PROBLEM STATEMENT => Find the line with "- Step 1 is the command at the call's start" in the entries below, then reproduce it and every line after it down to and including the line with "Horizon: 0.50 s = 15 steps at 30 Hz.", exactly.

--------

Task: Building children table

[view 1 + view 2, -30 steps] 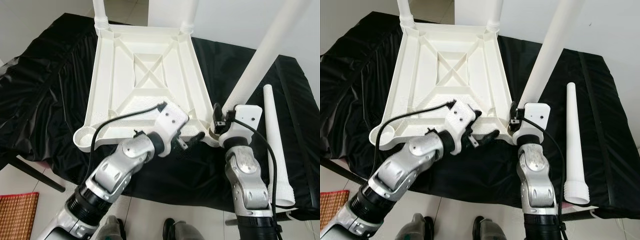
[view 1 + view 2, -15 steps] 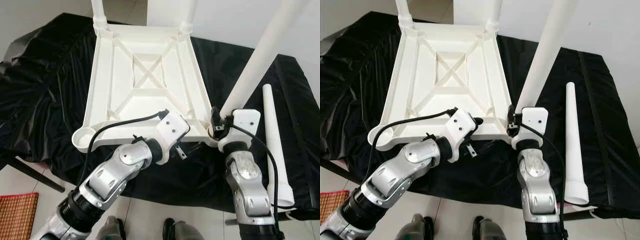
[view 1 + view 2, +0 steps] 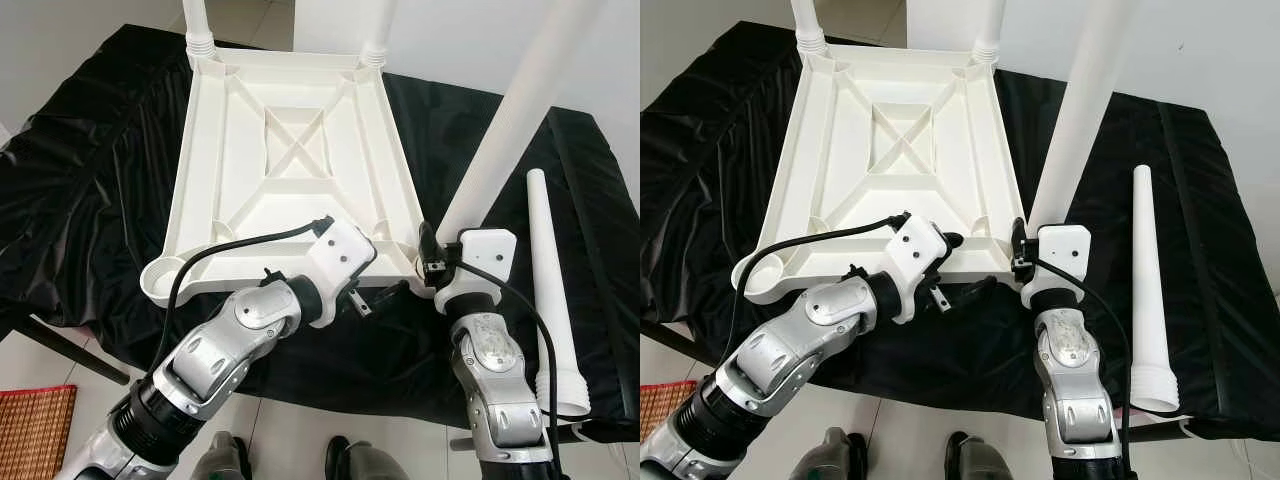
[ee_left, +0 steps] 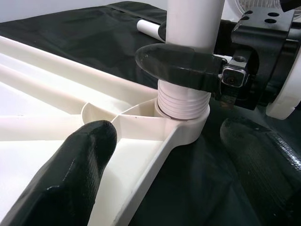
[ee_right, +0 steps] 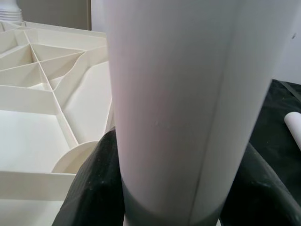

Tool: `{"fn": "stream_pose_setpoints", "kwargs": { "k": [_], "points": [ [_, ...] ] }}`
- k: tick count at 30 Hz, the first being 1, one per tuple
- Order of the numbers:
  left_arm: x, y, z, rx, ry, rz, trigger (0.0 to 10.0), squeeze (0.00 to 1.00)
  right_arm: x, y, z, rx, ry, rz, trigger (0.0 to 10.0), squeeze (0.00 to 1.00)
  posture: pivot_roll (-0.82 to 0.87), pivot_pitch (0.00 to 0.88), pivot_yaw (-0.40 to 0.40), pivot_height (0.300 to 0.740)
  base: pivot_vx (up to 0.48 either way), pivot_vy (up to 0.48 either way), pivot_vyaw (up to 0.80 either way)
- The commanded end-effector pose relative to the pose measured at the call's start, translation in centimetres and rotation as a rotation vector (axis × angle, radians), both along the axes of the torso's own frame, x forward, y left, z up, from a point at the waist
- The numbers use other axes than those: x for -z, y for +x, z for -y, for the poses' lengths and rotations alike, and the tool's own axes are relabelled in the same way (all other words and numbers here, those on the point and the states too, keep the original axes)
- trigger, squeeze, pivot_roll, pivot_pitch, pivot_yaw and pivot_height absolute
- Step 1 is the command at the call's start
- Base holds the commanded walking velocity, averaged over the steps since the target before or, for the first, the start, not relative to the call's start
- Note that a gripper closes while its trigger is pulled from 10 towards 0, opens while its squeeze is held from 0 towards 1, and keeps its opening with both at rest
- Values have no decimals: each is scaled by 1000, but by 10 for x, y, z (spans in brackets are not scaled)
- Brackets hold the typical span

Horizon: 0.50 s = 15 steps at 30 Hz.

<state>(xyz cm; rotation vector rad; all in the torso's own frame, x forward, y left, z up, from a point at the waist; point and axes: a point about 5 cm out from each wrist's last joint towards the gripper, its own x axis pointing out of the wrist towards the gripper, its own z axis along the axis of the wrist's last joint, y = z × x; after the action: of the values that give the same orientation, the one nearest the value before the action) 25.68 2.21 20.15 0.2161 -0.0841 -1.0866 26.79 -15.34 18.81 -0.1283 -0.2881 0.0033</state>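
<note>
A white plastic table top (image 3: pixel 290 160) is lying upside down on a black cloth (image 3: pixel 90 190) that is covering a work surface, with its ribbed underside facing up. Two legs (image 3: pixel 197 20) are already standing in the far corner sockets. A third leg (image 3: pixel 510 120) is standing in the near right corner socket (image 4: pixel 183 120), and the right gripper (image 3: pixel 428 262) is clamping its black fingers (image 4: pixel 181 66) around this leg just above the threaded base. The left gripper (image 3: pixel 385 295) is sitting at the near edge of the table top, just left of that corner; its two fingers (image 4: pixel 70 174) are standing apart, one over the white frame and the other over the cloth, holding nothing. The near left corner socket (image 3: pixel 165 275) is standing empty. A fourth leg (image 3: pixel 548 290) is lying loose on the cloth at the right side, with its wide end toward the near edge.
</note>
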Motion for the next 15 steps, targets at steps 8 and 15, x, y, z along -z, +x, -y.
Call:
{"fn": "stream_pose_setpoints", "kwargs": {
  "k": [8, 15],
  "points": [
    [-3, -11, 4, 160, 25, -10, 10000, 0, 18, -4, 2, -39, 42, -58, 10000, 0, 67, 187, -39, 740, 0, 0, 0],
    [-5, -12, 2, 160, 22, -10, 10000, 0, 25, -1, 17, 64, 297, -125, 10000, 0, 67, 204, -26, 740, 0, 0, 0]
  ]
}}
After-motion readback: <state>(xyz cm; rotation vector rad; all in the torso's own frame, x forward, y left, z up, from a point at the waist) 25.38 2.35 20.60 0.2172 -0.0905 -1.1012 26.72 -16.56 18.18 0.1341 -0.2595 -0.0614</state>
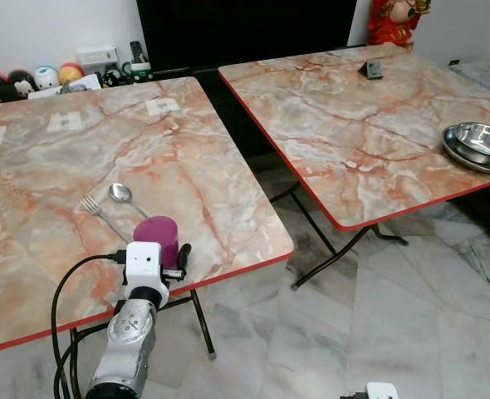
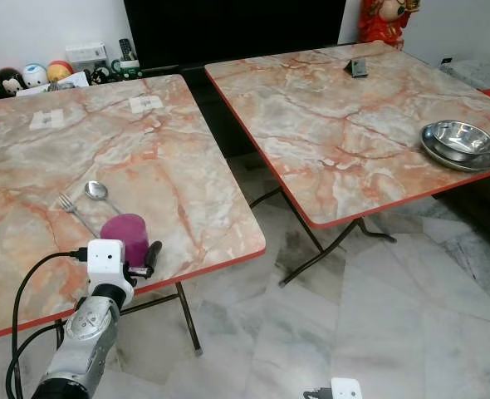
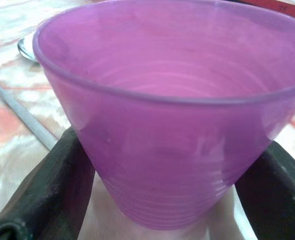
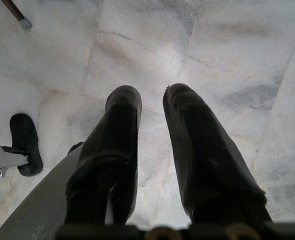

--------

SOLUTION TO THE EXERCISE =>
- Step 1 is the command at the call's start
- Base holds the commanded walking velocity, averaged over the steps since the target before or, for the first, the start, not relative to the call's start
- Note that a gripper closes while its trigger is pulled from 10 towards 0, opens while its squeeze is held from 0 towards 1, and keeps its opening with both at rest
- Values have no decimals: each is scaled by 1000, but by 10 for x, y, z (spans in brackets are not scaled)
- Brackets hold the typical span

Horizon: 0.50 s = 15 steps at 30 Hz.

Now the exercise is finished.